Health & WellnessLifestyles

Pregnancy and infant loss awareness month often go overlooked and unacknowledged

Seeing their tiny, perfect little faces nestled somewhere they shouldn’t be – in the obituary pages – sends a poignant message: their life mattered, no matter how short.

Losing a child is perhaps a parent’s or parent-to-be’s worst nightmare. Although statistics are hard to come by, death notices provide a stark reminder that there are many Bahamian families with empty arms and hearts filled with grief for little ones gone to soon.

While October is known for many things, Pregnancy and Infant Loss Awareness Month is rarely among them. Every year, families experience a miscarriage, stillbirth or death of an infant. It’s a topic so emotionally difficult to discuss, that conversations go un-had as to how family, friends and the community at large can break the silence and help.

Obstetrician and gynecologist, Dr. Shamanique Bodie-Williams, knows all too well when a baby dies from a miscarriage, the patient’s hopes of being a parent dies, too.

“Whether it’s eight weeks or 35 weeks, it is painful. I cannot tell you how my heart sinks when I am tasked with having to break the bad news. It almost feels like a little part of me leaves with the patient. I can feel the grief. The unmet dreams and hopes that are wrapped up in that pregnancy … it is devastating,” said the Grand Bahama-based consulting physician who works in the public health system.

A miscarriage is a pregnancy loss that occurs prior to the 20-week mark. Approximately 10 to 25 percent of pregnancies may be lost in the first trimester through miscarriages linked to age, issues with the womb, infections, lifestyle habits such as alcohol and drugs, and unknown causes.

“Many times, we don’t know what led to the miscarriage. Some pregnancies may not implant in the uterus in a normal way or may not have sufficient hormonal support from the body. Some ladies may not even realize that they have miscarried. Others could have bleeding and cramping as the body attempts to empty the uterus. In these scenarios, the lack of heart tones on an ultrasound signifies a miscarriage has occurred,” said Bodie-Williams, who treats private patients at The Medical Pavilion in Freeport and at The Bahamas Women’s Wellness Centre in New Providence.

“Just because you have one miscarriage, it does not mean that you will have another one. Just because you have a successful pregnancy does not mean that you will not have a miscarriage. If you have more than three miscarriages in a row, then your risk of a subsequent miscarriage increases. It warrants a discussion with your healthcare provider.”

Understanding that mothers form a powerful bond with their child while in the womb, the doctor acknowledged that it’s necessary for bereaved parents to be able to talk openly about their loss.

“Patience, support and empathy is important,” she said. “Losing a child changes who you are forever.”

The doctor encourages loved ones not to push bereaved parents to “move on”, even in cases when they’ve had other children. Grief, she said, is personal and “doesn’t come with a timeframe”.

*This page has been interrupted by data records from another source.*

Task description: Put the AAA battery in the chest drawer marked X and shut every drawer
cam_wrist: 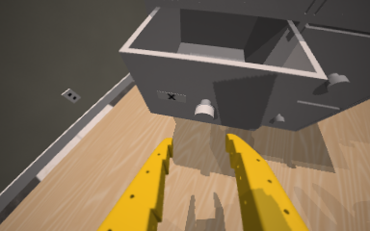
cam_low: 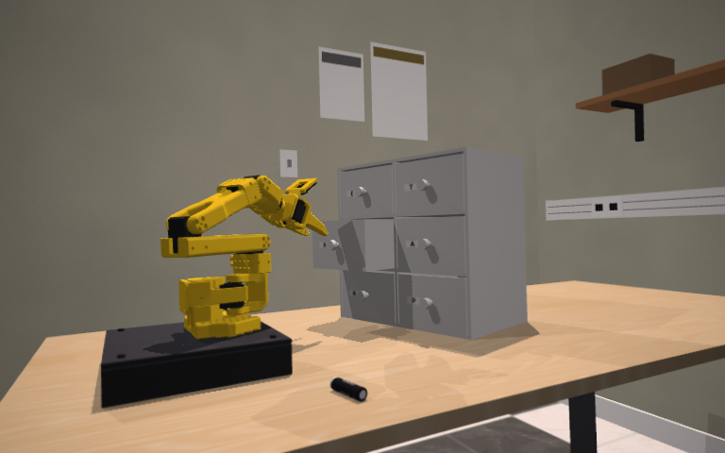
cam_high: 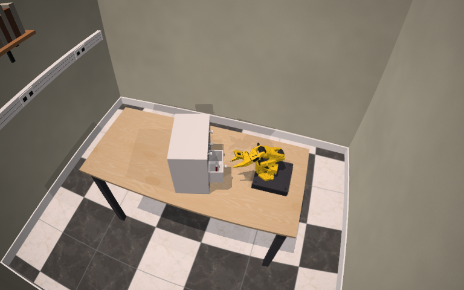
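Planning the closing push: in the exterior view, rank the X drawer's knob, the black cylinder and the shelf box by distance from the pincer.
1. Round grey knob of the open X drawer, just below the pincer.
2. Small black cylinder, down on the table's front.
3. Brown box on the wall shelf, far upper right.
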Controlling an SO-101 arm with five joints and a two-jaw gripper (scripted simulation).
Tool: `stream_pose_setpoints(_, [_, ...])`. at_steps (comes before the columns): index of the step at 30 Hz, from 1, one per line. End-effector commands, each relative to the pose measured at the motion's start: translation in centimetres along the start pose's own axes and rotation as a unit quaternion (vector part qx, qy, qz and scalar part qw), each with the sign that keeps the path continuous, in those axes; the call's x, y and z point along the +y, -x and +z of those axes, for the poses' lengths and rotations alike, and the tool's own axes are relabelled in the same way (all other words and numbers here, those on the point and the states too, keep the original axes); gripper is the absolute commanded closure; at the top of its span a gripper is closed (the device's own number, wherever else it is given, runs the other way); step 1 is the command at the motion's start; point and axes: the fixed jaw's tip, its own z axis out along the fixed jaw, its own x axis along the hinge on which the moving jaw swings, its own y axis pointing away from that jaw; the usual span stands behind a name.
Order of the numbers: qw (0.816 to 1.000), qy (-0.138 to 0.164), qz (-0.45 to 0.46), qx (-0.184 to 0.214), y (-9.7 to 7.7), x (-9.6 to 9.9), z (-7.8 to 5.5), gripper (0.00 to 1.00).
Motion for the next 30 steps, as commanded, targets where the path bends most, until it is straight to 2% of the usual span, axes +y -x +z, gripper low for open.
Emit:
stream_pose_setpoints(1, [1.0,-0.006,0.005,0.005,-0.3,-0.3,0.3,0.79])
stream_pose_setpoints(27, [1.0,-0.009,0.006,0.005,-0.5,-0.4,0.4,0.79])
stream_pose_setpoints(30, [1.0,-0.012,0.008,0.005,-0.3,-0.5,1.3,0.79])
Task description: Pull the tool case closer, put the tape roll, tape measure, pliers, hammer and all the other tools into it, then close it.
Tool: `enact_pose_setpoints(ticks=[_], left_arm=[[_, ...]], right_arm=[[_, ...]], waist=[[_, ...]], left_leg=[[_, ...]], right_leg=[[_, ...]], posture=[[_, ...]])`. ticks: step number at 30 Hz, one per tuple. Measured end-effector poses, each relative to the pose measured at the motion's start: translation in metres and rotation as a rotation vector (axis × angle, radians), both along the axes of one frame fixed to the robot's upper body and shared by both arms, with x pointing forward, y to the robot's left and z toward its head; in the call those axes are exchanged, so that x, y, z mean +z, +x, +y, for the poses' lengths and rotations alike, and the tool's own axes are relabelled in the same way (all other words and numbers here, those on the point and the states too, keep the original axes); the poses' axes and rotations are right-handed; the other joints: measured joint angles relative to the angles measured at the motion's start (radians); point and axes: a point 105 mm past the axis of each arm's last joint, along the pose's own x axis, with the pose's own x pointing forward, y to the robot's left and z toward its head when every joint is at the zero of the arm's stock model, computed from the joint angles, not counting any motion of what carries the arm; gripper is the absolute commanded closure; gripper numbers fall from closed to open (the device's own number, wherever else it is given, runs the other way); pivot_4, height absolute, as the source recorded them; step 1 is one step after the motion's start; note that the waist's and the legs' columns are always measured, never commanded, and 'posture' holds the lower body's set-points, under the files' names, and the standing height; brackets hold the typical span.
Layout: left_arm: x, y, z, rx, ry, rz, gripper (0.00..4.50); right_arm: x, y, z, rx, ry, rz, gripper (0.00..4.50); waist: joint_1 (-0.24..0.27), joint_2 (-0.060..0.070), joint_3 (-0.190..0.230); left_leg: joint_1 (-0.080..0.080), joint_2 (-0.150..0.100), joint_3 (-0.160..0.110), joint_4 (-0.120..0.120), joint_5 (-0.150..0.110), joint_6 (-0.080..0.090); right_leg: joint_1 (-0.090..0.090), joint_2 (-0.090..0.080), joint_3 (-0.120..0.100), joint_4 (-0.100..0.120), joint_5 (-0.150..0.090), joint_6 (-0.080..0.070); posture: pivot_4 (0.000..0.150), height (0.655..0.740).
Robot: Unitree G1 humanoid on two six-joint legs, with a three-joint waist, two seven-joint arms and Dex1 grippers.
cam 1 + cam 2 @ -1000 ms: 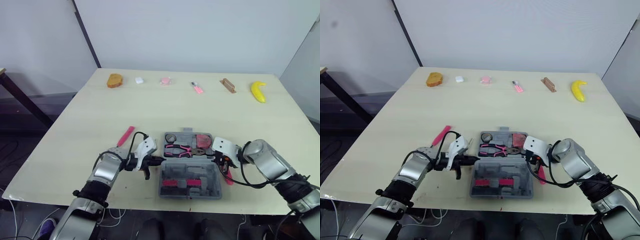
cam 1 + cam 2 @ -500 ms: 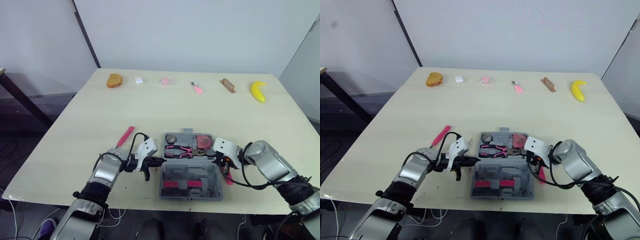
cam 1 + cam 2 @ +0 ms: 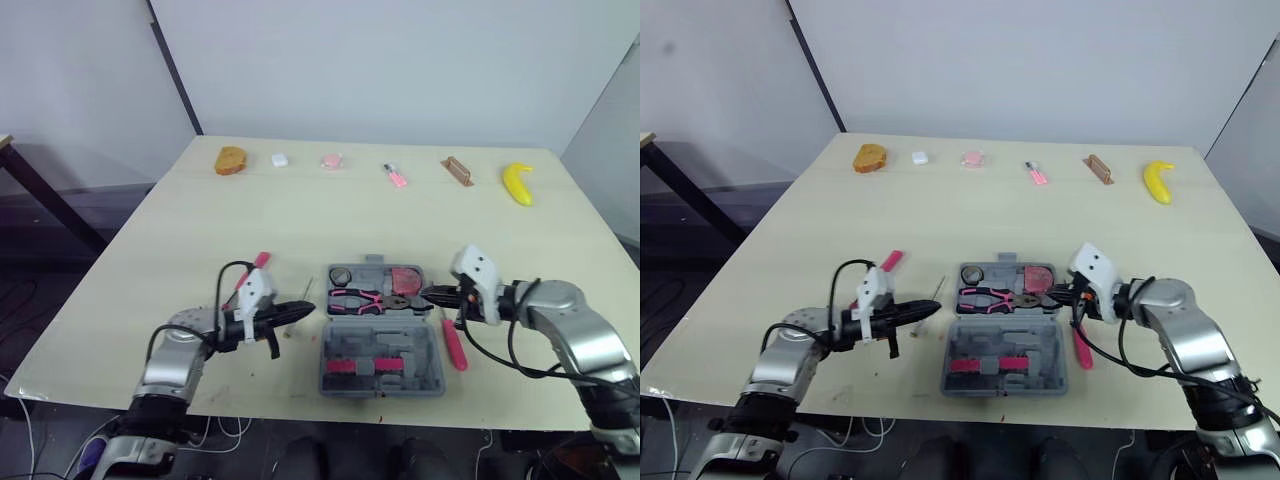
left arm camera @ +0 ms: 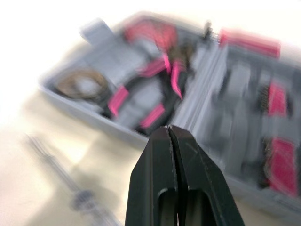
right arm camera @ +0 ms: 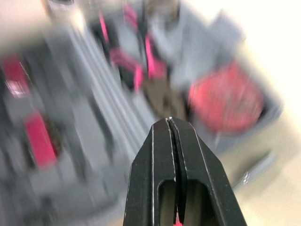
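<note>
The grey tool case (image 3: 381, 371) lies open near the table's front edge. Its far half holds a tape roll (image 3: 341, 275), pink-handled pliers (image 3: 355, 299) and a red tape measure (image 3: 405, 280); the near half holds pink-trimmed parts. My left gripper (image 3: 306, 310) is shut and empty, its tip just left of the case, as the left wrist view (image 4: 170, 134) confirms. My right gripper (image 3: 425, 294) is shut and empty at the case's right edge beside the tape measure (image 5: 225, 101). A pink-handled tool (image 3: 455, 345) lies on the table right of the case. Another pink tool (image 3: 252, 270) lies left, partly behind my left wrist.
A thin metal rod (image 3: 938, 288) lies on the table between the left gripper and the case. Along the far edge sit a bread piece (image 3: 230, 160), a small white object (image 3: 279, 160), two pink items (image 3: 331, 161), a brown block (image 3: 455, 171) and a banana (image 3: 516, 183).
Both arms have drawn back from the case, the left one leftwards and the right one rightwards. The thin rod and the pink tool on the right are now uncovered. The case stays open.
</note>
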Motion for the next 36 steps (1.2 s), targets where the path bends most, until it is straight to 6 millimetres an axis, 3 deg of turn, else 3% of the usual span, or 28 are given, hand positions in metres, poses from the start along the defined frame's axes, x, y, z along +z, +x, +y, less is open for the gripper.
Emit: enact_pose_setpoints(ticks=[1,2,5,9,11,13,20,25,29,33,35,36], left_arm=[[0.003,-0.002,0.004,0.024,-0.025,-0.005,4.45],[0.005,-0.004,0.006,0.040,-0.044,-0.007,3.92],[0.008,-0.022,0.024,0.119,-0.145,0.005,2.81],[-0.005,-0.044,0.055,0.254,-0.179,0.070,1.01],[-0.013,-0.059,0.078,0.352,-0.182,0.106,0.01],[-0.016,-0.068,0.089,0.398,-0.181,0.119,0.00],[-0.036,-0.098,0.143,0.587,-0.153,0.186,0.00],[-0.037,-0.100,0.147,0.591,-0.147,0.190,0.00],[-0.017,-0.082,0.125,0.523,-0.153,0.156,0.00],[0.007,-0.066,0.089,0.422,-0.112,0.123,0.00],[0.017,-0.050,0.057,0.421,-0.075,0.147,0.00],[0.018,-0.048,0.053,0.428,-0.066,0.154,0.00]], right_arm=[[0.002,-0.002,-0.002,-0.017,0.054,-0.017,4.48],[0.004,-0.003,-0.002,-0.023,0.087,-0.027,4.50],[0.007,-0.019,-0.020,-0.060,0.193,-0.023,3.70],[-0.004,-0.045,-0.053,-0.132,0.217,0.008,1.84],[-0.014,-0.069,-0.074,-0.177,0.221,0.038,0.72],[-0.015,-0.080,-0.087,-0.215,0.219,0.042,0.04],[-0.028,-0.118,-0.139,-0.365,0.172,0.073,0.04],[-0.038,-0.126,-0.149,-0.390,0.176,0.100,0.04],[-0.029,-0.117,-0.141,-0.345,0.197,0.052,0.04],[-0.009,-0.104,-0.116,-0.211,0.188,-0.009,0.04],[0.010,-0.094,-0.087,-0.069,0.176,-0.062,0.04],[0.013,-0.093,-0.083,-0.050,0.179,-0.075,0.04]], waist=[[0.000,0.000,0.000],[-0.002,0.000,0.000],[-0.006,0.000,0.000],[-0.006,0.000,0.000],[-0.006,-0.001,0.001],[-0.006,-0.001,0.001],[-0.007,-0.001,0.001],[-0.006,-0.002,0.001],[-0.005,-0.002,0.001],[-0.007,-0.002,0.001],[-0.006,-0.002,0.002],[-0.006,-0.002,0.002]], left_leg=[[0.000,0.000,0.000,0.000,0.000,0.000],[0.000,0.000,0.000,0.000,0.000,0.000],[0.001,0.000,-0.002,-0.001,0.000,0.000],[0.001,0.000,-0.005,-0.001,0.000,0.000],[0.002,0.000,-0.005,-0.001,0.000,0.000],[0.002,0.000,-0.005,-0.001,0.000,0.000],[0.003,0.000,-0.005,-0.002,0.000,0.000],[0.003,0.001,-0.005,-0.002,0.000,0.000],[0.002,0.002,-0.005,-0.001,0.000,0.000],[0.002,0.001,-0.004,-0.002,0.000,0.000],[0.002,0.000,-0.005,-0.002,0.000,0.000],[0.002,0.000,-0.005,-0.002,0.000,0.000]], right_leg=[[0.000,0.000,0.000,0.000,0.000,0.000],[0.000,0.000,0.000,0.000,0.000,0.000],[0.000,0.000,0.000,0.000,0.000,0.000],[0.000,0.000,0.000,0.000,0.000,0.000],[0.001,-0.001,0.000,0.000,-0.001,0.000],[0.001,-0.001,0.000,-0.001,-0.001,-0.001],[0.000,-0.002,0.001,-0.002,-0.003,-0.004],[0.000,-0.004,0.000,-0.002,-0.003,-0.004],[0.000,-0.005,0.001,-0.001,-0.003,-0.004],[0.000,-0.004,0.001,-0.002,-0.003,-0.004],[0.001,-0.002,0.002,-0.002,-0.002,-0.002],[0.001,-0.001,0.002,-0.001,-0.001,-0.001]], posture=[[0.150,0.7400],[0.150,0.7400],[0.150,0.7400],[0.150,0.7400],[0.150,0.7400],[0.150,0.7400],[0.150,0.7400],[0.150,0.7400],[0.150,0.7400],[0.150,0.7400],[0.150,0.7400],[0.150,0.7400]])
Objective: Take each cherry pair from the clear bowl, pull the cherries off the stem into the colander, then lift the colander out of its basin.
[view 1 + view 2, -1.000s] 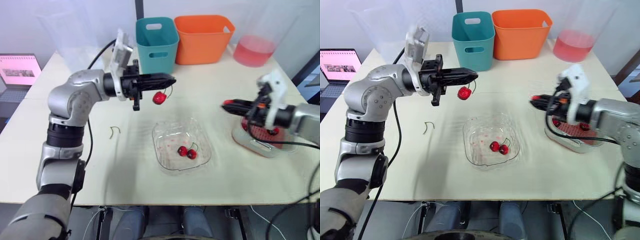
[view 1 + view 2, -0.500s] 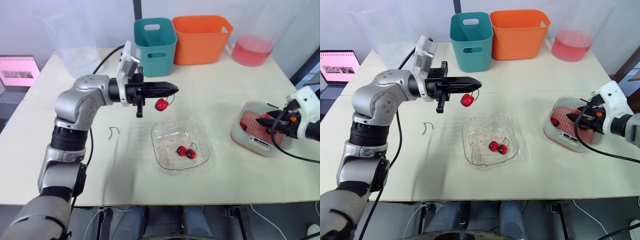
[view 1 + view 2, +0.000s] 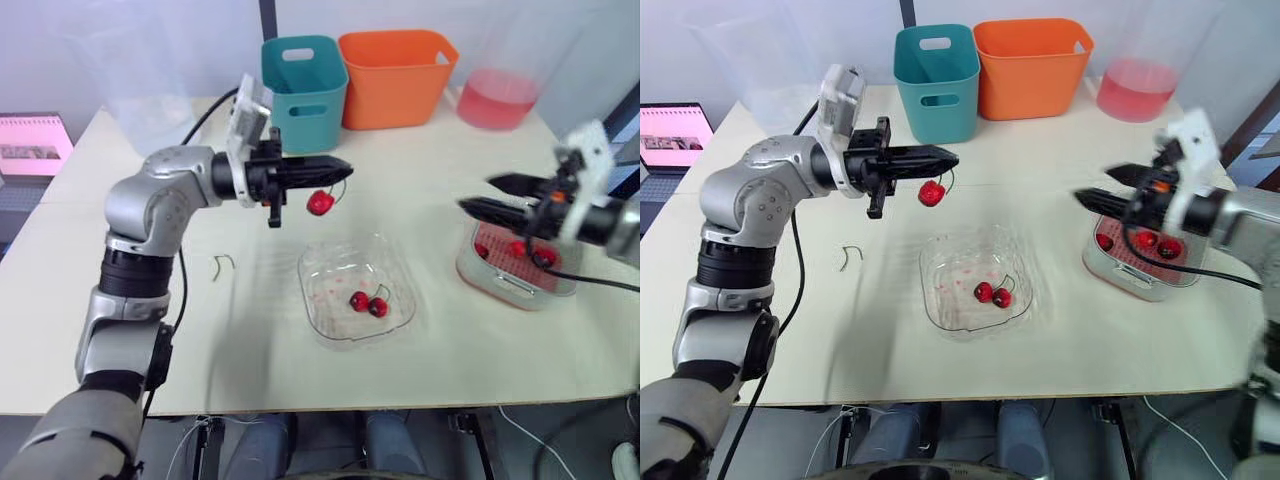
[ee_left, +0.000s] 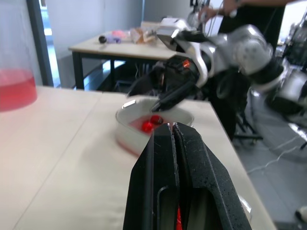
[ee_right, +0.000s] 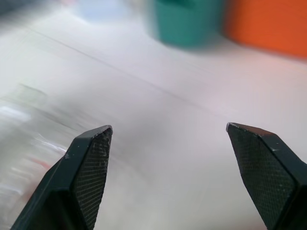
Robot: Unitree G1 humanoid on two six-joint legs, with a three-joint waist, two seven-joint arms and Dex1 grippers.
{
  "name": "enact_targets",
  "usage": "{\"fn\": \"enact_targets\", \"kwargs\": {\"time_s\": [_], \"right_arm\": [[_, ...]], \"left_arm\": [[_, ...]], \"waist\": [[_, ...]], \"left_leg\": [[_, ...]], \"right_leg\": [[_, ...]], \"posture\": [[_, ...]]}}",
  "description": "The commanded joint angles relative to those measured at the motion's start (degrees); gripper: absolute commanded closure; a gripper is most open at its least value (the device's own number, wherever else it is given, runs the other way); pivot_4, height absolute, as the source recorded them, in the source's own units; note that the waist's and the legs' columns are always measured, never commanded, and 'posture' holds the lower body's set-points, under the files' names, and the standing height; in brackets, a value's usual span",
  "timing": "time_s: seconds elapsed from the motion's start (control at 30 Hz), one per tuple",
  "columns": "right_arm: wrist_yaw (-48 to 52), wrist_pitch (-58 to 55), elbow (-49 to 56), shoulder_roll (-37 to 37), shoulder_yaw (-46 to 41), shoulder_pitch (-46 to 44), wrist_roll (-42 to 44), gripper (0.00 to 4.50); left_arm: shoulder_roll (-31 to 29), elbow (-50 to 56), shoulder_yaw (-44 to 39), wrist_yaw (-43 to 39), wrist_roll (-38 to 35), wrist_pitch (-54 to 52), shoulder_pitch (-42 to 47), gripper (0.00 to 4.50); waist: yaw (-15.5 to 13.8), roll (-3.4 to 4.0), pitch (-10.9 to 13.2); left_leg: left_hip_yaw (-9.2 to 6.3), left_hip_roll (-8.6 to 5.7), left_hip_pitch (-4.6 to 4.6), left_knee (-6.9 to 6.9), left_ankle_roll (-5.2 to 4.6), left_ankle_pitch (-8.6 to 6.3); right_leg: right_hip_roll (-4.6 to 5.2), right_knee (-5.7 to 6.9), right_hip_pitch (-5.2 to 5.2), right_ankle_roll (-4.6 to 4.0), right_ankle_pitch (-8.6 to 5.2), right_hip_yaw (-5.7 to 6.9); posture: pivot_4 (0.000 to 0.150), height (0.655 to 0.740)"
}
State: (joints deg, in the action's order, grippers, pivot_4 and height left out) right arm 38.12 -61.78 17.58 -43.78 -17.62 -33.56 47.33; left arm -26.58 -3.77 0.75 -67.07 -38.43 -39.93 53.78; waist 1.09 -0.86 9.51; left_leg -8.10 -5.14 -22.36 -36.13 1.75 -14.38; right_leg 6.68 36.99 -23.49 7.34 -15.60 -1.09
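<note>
We've got the left gripper [image 3: 950,155] pinching a cherry [image 3: 931,193] by its stem, dangling at 11 o'clock of the clear bowl [image 3: 945,300], where a cherry pair [image 3: 992,293] lies, while our right gripper [image 3: 1097,183], fingers spread wide, hovers by the colander [image 3: 1130,257] in its basin [image 3: 1118,283] at 3 o'clock.

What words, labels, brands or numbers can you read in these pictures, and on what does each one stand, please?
No text can be read.
The laptop screen shows a pink page with a dark strip, too blurred to read.
The teal bin and the orange bin show no label or print.
</note>
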Motion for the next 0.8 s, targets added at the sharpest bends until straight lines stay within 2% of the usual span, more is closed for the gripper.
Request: {"fn": "enact_targets", "kwargs": {"time_s": [0.03, 0.2, 0.37, 0.57, 0.8], "right_arm": [[-5.68, -4.67, 4.83, 7.39, 1.12, -2.93, 9.35, 0.22], [-11.39, -6.15, 7.09, 16.16, 4.16, -3.70, 15.12, 0.22], [-19.50, -5.40, 5.73, 24.46, 5.35, -5.13, 19.43, 0.22], [-24.40, -4.72, 4.50, 28.30, 6.71, -5.77, 21.50, 0.22], [-25.89, -3.76, 3.36, 28.88, 8.13, -6.05, 21.96, 0.22]], "left_arm": [[-0.06, 1.80, -2.20, 0.87, -2.09, -0.87, 1.81, 4.50], [0.15, 3.12, -2.32, 1.66, -2.85, -1.73, 1.42, 4.50], [0.27, 3.81, -2.66, 2.30, -2.70, -2.11, 0.89, 4.50], [0.21, 4.16, -2.72, 2.71, -2.73, -2.14, 0.61, 4.50], [0.39, 4.03, -2.66, 2.79, -2.77, -1.85, 0.52, 4.50]], "waist": [[-0.51, 0.01, 0.00], [-1.00, 0.00, 0.00], [-0.04, 0.03, -0.02], [0.09, 0.03, -0.02], [0.08, 0.03, -0.02]], "left_leg": [[-0.01, -0.04, -0.01, 0.00, 0.05, 0.03], [-0.08, -0.19, -0.12, -0.02, 0.08, 0.05], [-0.08, -0.13, -0.06, 0.00, 0.08, 0.05], [-0.05, -0.10, -0.06, 0.06, 0.08, 0.05], [-0.03, -0.11, -0.06, 0.05, 0.07, 0.04]], "right_leg": [[0.03, 0.00, -0.01, 0.00, 0.00, -0.01], [0.14, -0.08, -0.01, 0.00, 0.00, -0.02], [0.09, 0.07, -0.08, 0.00, 0.00, -0.03], [0.06, 0.13, -0.18, 0.00, 0.00, -0.05], [0.06, 0.12, -0.17, 0.00, 0.00, -0.06]], "posture": [[0.150, 0.7400], [0.150, 0.7400], [0.150, 0.7400], [0.150, 0.7400], [0.150, 0.7400]]}}
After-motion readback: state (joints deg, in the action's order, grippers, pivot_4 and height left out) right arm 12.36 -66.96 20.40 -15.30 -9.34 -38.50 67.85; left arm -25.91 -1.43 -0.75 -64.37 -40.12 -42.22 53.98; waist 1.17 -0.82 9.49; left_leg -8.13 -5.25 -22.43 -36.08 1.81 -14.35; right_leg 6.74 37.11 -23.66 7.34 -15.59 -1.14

“The emotions that you experience when you have a miscarriage are different for everyone and they should be acknowledged and unpacked, so that you can heal emotionally. Meanwhile, friends and family should try to understand what it’s like to walk in the bereaved parents’ shoes. Don’t downplay their grief whether the tragedy occurred yesterday or years ago.”

On Friday, October 15, the International Wave of Light commemorated all those who experienced loss due to miscarriage, ectopic pregnancy, stillbirth, Sudden Infant Death Syndrome (SIDS) or fetal loss. The event is held yearly on the day, which is International Pregnancy and Infant Loss Remembrance Day. People across the globe light candles typically from 7 p.m. to 8 p.m.

“We must be careful not to treat miscarriages as ‘no big deal’, particularly in cases where conception was difficult. In miscarriages, what’s been lost is the hopes and dreams the parents had for that child,” said Bodie-Williams.

“Some miscarriages you cannot prevent. However, I always recommend checking to make sure you are in optimal health before you conceive. See your gynecologist for a pre-conception visit, so you can optimize your body prior to your pregnancy.”